What is required:
Return, exactly and in full, the lines of the records below starting at the one with "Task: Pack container" and ending at the one with "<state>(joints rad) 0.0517", and no other lines.

Records to process:
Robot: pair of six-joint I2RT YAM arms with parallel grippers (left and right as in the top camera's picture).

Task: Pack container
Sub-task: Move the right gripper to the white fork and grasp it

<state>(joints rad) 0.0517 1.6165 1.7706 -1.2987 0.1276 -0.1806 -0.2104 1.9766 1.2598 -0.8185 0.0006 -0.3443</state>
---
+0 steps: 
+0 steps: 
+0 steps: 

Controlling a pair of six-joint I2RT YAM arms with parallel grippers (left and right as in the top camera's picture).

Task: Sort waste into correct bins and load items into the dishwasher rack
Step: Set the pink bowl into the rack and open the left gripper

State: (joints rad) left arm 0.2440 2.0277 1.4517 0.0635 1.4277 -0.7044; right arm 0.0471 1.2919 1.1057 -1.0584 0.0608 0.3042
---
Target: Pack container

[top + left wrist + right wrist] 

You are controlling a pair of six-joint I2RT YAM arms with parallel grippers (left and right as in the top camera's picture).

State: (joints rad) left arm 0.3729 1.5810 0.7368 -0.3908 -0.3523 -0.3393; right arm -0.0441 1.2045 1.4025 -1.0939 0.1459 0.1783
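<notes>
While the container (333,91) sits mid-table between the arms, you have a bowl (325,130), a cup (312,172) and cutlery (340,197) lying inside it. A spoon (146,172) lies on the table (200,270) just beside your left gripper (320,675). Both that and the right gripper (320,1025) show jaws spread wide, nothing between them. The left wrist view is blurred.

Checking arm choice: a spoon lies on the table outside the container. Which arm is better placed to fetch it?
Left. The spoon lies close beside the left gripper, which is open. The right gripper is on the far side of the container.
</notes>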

Answer to this exercise:
Task: Pack container
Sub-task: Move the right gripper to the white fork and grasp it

<state>(joints rad) 0.0517 1.6165 1.7706 -1.2987 0.1276 -0.1806 -0.2104 1.9766 1.2598 -0.8185 0.0006 -0.3443</state>

Nothing remains open in this exercise.